[YOUR GOAL]
Copy exactly and only the lines running from the one that contains "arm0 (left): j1" to the final line of the data below, without the pictures.

[DATA SHOWN]
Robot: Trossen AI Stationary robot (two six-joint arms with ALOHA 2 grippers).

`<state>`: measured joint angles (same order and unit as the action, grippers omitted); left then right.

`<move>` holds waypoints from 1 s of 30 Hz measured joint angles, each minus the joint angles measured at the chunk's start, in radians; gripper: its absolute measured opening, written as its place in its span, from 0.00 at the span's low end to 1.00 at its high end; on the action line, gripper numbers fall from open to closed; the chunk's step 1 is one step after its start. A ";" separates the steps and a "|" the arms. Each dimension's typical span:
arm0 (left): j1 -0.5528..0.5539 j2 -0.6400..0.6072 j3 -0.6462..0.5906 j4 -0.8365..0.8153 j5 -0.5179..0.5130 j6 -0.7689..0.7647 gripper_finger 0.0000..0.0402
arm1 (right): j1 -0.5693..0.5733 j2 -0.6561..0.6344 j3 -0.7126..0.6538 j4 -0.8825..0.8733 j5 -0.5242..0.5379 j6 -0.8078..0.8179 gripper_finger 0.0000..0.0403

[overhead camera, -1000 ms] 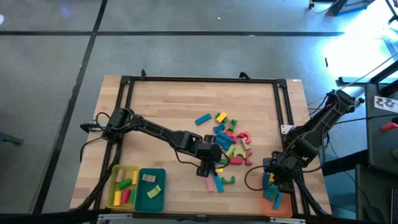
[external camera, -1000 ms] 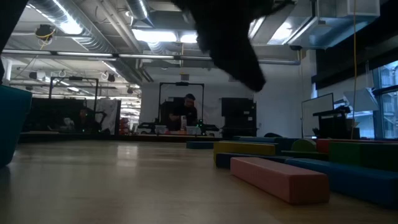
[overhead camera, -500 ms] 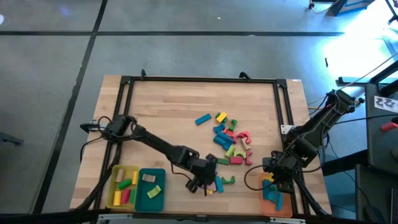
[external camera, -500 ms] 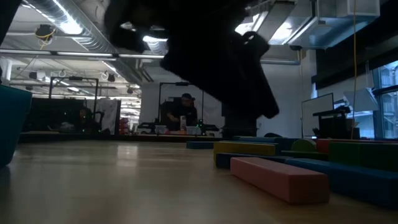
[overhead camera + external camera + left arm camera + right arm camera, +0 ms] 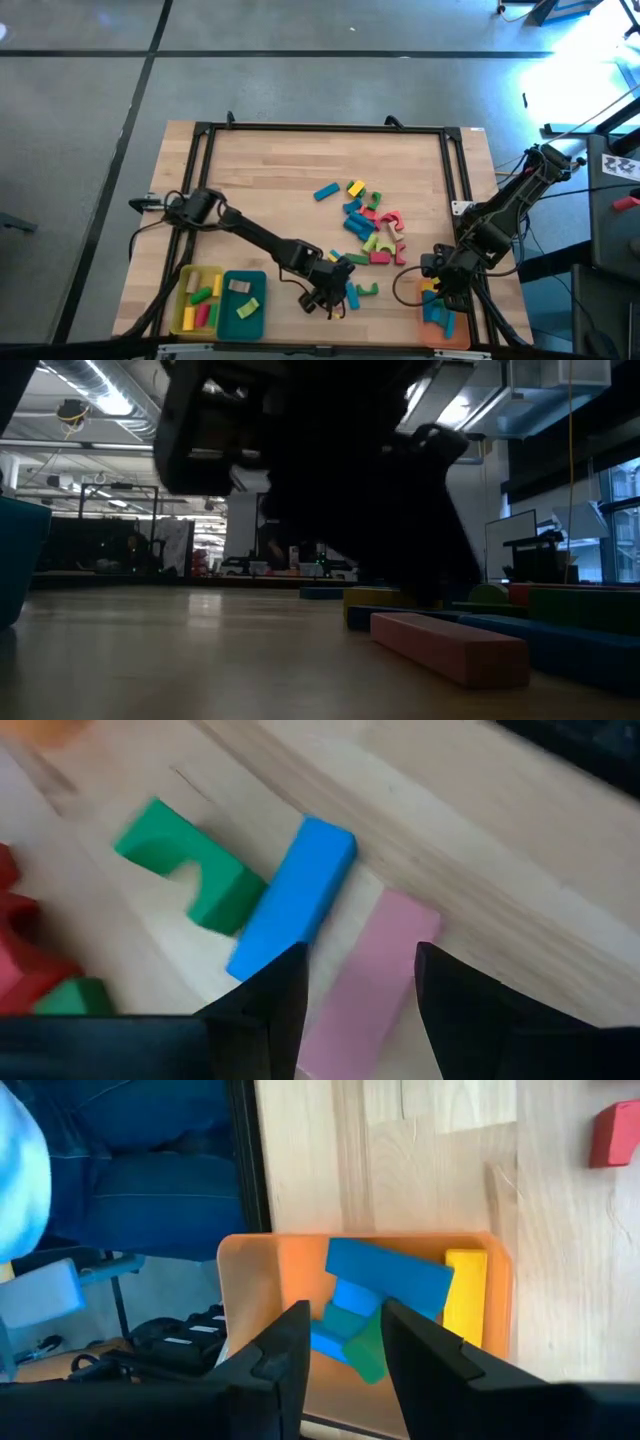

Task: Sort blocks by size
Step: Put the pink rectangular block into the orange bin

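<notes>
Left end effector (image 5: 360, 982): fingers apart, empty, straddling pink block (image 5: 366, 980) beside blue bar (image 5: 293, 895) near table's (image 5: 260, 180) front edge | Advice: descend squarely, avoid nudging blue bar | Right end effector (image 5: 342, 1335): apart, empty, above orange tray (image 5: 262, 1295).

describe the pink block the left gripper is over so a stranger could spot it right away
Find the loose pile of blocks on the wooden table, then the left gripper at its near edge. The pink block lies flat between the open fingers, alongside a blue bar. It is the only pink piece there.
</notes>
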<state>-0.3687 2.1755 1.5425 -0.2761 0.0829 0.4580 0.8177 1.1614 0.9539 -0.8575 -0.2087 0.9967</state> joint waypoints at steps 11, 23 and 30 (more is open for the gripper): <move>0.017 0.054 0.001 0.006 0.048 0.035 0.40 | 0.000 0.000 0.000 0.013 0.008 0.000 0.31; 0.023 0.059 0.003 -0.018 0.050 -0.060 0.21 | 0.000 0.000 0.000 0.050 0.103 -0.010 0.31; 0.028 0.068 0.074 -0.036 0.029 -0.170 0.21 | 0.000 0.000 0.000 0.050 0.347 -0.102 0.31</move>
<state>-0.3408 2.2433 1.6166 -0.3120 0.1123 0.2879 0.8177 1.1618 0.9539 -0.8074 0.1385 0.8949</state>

[OUTPUT FOR THIS EXERCISE]
arm0 (left): j1 -0.5528..0.5539 j2 -0.6400..0.6072 j3 -0.6462..0.5906 j4 -0.8365..0.8153 j5 -0.5179..0.5130 j6 -0.7689..0.7647 gripper_finger 0.0000..0.0402
arm1 (right): j1 -0.5693..0.5733 j2 -0.6561..0.6344 j3 -0.7126..0.6538 j4 -0.8825..0.8733 j5 -0.5242..0.5379 j6 -0.8078..0.8179 gripper_finger 0.0000..0.0403

[overhead camera, -1000 ms] 
[external camera, -1000 ms] 
[overhead camera, -500 ms] 
[external camera, -500 ms] 
[overhead camera + external camera + left arm camera + right arm camera, +0 ms] 

Task: Sort blocks by size
Step: Put the pink rectangular block into the orange bin

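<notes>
Left end effector (image 5: 360, 982): fingers apart, empty, straddling pink block (image 5: 366, 980) beside blue bar (image 5: 293, 895) near table's (image 5: 260, 180) front edge | Advice: descend squarely, avoid nudging blue bar | Right end effector (image 5: 342, 1335): apart, empty, above orange tray (image 5: 262, 1295).

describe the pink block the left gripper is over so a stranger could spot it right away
Find the loose pile of blocks on the wooden table, then the left gripper at its near edge. The pink block lies flat between the open fingers, alongside a blue bar. It is the only pink piece there.
</notes>
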<state>-0.3687 2.1755 1.5425 -0.2761 0.0829 0.4580 0.8177 1.1614 0.9539 -0.8575 -0.2087 0.9967</state> joint waypoints at steps 11, 23 and 30 (more is open for the gripper): <move>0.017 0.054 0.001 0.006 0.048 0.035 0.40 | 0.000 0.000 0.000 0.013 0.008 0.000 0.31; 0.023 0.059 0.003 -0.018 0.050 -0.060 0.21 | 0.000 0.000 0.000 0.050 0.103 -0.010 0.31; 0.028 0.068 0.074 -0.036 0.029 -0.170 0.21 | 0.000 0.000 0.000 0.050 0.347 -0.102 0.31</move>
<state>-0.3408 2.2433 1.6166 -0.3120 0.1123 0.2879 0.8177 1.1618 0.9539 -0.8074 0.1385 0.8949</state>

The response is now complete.